Task prompt ▸ Please print only the top portion of the entries below, ending with the line that contains "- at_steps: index", exactly as written.

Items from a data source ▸
[Start of section]

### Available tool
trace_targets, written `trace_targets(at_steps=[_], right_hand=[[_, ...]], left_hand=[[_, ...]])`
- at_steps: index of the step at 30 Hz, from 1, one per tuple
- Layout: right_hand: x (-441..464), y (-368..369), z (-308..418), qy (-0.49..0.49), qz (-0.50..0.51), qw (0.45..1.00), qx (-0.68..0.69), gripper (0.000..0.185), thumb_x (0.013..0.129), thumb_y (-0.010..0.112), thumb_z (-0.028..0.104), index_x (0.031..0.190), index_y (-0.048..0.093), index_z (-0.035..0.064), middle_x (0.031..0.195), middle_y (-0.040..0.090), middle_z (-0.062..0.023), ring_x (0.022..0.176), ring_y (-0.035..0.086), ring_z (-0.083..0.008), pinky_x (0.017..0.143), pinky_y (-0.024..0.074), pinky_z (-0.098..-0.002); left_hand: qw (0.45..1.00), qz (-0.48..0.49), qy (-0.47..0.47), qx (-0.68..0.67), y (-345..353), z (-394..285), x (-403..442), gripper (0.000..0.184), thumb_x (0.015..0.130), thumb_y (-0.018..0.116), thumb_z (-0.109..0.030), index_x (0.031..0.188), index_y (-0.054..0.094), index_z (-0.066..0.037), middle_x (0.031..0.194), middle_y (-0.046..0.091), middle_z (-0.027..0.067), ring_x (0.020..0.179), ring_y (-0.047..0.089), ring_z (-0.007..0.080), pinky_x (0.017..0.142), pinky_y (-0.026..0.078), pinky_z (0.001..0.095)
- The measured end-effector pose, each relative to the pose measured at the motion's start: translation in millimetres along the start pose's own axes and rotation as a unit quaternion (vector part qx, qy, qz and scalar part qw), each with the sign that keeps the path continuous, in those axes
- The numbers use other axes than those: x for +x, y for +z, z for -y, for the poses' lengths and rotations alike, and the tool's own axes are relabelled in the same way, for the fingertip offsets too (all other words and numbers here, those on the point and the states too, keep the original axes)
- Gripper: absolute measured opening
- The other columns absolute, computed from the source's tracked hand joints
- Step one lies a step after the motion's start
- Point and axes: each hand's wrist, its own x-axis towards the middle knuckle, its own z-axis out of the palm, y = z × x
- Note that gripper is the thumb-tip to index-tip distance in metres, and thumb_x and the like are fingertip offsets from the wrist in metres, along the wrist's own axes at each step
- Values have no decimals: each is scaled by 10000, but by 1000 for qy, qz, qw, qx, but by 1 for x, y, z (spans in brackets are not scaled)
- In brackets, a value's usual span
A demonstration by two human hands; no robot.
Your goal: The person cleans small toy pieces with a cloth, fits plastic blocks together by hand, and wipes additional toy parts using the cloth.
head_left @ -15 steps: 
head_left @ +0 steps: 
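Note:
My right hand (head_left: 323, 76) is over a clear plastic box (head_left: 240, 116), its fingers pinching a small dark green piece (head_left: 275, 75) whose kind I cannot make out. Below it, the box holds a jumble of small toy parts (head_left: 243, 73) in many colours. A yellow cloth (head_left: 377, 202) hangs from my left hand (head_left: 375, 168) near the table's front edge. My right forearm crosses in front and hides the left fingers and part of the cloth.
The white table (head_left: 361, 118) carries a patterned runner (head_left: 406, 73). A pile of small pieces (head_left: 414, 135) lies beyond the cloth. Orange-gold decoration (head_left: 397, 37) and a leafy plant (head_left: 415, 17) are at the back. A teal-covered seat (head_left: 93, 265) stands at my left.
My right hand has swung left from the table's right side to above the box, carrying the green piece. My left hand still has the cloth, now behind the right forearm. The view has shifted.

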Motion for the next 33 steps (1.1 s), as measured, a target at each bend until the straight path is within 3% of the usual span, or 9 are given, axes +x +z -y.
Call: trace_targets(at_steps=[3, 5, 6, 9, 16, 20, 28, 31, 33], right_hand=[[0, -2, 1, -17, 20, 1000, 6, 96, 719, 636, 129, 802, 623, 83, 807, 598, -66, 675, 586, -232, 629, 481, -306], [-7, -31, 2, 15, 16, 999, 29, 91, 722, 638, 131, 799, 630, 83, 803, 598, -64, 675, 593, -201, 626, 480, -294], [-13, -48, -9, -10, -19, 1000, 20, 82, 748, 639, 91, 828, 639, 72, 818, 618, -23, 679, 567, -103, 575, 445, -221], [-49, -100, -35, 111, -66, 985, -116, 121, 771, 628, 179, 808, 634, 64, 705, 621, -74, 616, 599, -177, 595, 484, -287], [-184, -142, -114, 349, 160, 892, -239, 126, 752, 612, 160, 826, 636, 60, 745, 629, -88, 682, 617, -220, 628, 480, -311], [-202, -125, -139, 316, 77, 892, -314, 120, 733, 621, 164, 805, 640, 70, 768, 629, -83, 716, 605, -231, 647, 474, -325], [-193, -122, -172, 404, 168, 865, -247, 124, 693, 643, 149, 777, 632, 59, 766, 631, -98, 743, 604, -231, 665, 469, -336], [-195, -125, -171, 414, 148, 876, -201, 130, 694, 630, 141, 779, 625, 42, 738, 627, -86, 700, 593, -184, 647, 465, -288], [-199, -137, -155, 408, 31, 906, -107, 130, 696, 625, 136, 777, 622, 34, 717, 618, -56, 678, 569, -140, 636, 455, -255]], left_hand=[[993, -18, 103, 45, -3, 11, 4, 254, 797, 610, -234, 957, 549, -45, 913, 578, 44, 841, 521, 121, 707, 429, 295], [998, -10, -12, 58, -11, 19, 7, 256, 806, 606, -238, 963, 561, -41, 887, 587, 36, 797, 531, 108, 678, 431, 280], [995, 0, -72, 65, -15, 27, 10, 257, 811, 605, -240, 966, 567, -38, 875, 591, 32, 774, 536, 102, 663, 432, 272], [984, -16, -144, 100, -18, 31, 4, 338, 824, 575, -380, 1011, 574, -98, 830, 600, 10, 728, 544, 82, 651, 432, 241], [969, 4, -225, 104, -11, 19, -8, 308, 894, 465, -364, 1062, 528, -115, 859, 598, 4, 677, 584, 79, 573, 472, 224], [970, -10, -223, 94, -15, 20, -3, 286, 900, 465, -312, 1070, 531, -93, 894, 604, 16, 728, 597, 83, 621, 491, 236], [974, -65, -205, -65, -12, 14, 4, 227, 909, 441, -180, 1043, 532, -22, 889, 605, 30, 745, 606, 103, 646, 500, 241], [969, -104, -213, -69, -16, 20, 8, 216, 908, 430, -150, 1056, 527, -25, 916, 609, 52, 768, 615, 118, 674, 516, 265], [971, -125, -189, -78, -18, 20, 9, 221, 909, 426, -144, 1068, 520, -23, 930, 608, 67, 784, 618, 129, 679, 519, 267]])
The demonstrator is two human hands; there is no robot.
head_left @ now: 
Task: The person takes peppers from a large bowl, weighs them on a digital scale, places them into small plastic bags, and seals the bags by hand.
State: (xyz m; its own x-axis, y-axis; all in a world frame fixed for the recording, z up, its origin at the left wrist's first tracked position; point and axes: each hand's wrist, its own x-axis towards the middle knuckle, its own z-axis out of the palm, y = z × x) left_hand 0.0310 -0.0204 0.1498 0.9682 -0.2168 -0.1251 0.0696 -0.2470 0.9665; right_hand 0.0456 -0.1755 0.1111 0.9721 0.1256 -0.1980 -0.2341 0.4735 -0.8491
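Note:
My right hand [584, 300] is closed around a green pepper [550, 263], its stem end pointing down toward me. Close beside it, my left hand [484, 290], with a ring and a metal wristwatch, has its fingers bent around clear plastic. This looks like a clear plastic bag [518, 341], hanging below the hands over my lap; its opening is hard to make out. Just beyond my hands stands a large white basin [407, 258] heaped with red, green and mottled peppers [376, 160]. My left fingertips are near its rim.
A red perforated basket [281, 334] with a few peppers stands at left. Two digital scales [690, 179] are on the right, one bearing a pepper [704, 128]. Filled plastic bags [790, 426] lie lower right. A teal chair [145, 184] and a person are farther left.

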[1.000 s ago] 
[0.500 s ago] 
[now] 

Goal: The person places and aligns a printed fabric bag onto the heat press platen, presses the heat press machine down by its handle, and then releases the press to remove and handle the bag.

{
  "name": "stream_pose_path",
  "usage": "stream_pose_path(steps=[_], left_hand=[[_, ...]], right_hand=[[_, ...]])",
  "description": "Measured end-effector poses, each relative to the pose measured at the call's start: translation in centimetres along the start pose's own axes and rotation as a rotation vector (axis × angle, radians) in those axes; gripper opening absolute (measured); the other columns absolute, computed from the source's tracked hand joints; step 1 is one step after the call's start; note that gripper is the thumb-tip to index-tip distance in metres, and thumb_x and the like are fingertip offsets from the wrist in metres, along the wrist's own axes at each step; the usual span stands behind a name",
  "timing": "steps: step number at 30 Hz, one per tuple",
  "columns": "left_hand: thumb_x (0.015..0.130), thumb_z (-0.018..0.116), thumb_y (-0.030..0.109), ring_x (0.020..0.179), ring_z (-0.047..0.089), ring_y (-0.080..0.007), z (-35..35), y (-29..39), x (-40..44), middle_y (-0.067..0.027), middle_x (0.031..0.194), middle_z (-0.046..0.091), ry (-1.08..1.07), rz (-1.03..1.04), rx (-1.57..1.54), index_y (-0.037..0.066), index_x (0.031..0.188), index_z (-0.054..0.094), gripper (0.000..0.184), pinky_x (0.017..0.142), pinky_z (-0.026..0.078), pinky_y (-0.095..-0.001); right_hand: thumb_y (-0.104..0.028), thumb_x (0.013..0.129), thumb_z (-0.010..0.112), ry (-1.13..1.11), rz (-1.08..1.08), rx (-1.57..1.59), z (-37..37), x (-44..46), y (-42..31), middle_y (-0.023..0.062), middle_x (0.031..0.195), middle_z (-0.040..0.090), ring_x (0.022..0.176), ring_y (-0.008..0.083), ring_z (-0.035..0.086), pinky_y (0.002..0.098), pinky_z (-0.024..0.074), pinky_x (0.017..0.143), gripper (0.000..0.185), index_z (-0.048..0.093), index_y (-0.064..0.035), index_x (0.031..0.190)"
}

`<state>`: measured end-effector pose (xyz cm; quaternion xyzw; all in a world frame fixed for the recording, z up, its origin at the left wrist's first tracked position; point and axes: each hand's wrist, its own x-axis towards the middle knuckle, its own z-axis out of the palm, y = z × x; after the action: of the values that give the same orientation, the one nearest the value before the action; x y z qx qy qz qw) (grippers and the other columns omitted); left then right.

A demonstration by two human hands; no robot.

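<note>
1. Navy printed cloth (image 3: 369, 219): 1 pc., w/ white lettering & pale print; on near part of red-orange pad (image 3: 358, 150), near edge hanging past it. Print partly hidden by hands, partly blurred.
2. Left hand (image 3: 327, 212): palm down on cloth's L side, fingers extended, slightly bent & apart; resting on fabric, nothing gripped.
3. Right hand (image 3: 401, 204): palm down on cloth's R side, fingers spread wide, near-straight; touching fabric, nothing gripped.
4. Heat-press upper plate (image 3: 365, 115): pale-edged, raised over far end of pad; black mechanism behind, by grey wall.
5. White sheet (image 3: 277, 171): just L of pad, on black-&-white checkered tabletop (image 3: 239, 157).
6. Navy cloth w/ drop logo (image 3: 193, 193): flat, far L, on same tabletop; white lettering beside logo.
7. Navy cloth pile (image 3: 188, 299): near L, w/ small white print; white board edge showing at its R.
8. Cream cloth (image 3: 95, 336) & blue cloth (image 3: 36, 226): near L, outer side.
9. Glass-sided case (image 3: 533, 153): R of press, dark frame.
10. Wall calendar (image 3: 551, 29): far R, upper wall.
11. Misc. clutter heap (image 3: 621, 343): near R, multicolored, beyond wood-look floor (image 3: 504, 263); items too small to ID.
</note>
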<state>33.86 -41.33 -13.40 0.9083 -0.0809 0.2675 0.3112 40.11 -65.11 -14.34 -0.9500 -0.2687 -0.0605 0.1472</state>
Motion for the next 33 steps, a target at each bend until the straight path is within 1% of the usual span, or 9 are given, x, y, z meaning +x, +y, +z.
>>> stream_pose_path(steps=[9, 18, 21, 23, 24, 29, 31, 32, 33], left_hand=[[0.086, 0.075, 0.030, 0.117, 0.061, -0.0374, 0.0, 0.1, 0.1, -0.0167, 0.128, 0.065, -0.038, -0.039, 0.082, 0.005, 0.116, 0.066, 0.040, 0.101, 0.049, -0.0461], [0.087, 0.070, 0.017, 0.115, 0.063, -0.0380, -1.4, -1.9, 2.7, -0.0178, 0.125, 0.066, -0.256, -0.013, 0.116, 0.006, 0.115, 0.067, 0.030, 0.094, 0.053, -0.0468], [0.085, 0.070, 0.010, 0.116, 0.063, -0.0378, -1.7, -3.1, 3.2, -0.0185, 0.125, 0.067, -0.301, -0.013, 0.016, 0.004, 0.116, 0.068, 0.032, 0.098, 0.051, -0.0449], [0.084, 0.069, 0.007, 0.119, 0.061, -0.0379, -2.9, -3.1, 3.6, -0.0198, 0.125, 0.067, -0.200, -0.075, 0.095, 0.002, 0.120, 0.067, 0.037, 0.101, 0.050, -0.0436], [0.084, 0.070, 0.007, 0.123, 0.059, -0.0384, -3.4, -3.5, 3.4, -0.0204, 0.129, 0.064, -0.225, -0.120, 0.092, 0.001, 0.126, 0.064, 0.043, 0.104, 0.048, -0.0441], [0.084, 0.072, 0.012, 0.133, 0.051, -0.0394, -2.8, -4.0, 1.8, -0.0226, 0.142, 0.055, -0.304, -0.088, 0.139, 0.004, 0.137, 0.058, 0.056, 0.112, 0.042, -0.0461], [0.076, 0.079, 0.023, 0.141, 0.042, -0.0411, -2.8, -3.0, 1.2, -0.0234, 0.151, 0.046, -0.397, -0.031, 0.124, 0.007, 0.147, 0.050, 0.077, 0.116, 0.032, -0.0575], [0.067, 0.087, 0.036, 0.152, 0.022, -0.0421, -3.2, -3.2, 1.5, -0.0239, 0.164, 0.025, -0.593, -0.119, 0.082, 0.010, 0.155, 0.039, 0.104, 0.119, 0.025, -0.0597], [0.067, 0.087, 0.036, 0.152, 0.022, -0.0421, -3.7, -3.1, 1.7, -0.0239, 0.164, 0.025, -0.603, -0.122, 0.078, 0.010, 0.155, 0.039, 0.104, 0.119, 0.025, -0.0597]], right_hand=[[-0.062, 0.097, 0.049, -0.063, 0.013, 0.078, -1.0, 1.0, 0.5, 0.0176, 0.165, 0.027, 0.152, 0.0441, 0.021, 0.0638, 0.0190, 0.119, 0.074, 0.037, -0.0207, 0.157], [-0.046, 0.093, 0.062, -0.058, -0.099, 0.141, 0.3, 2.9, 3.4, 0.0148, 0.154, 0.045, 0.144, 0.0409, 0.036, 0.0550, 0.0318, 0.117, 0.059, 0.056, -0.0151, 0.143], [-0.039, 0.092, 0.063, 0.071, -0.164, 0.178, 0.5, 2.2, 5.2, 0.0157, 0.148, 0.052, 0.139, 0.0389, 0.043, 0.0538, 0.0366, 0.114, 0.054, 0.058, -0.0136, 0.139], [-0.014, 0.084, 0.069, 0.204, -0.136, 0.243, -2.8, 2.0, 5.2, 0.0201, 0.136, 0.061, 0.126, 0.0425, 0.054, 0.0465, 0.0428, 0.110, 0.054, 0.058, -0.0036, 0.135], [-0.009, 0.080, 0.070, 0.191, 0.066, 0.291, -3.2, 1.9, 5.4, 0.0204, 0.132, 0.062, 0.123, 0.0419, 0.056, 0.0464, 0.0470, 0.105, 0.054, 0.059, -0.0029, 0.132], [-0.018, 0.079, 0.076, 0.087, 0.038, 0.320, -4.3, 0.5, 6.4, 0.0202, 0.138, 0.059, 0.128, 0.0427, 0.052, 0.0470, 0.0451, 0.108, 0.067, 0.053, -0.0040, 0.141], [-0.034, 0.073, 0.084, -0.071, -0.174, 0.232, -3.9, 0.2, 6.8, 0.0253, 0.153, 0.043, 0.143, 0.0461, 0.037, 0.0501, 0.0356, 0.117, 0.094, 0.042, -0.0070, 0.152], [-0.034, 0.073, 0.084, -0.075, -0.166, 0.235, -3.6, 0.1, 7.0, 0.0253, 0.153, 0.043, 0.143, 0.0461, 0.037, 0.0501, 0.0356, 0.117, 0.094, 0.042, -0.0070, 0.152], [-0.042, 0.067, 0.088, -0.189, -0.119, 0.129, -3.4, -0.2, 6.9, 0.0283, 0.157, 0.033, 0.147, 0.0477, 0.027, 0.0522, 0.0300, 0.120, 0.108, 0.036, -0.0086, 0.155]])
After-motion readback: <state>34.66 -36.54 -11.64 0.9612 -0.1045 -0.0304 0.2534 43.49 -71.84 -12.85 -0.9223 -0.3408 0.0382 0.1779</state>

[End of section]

Exercise solution ▸
### Available tool
trace_targets, written `trace_targets(at_steps=[_], right_hand=[[_, ...]], left_hand=[[_, ...]])`
- at_steps: index of the step at 30 Hz, from 1, one per tuple

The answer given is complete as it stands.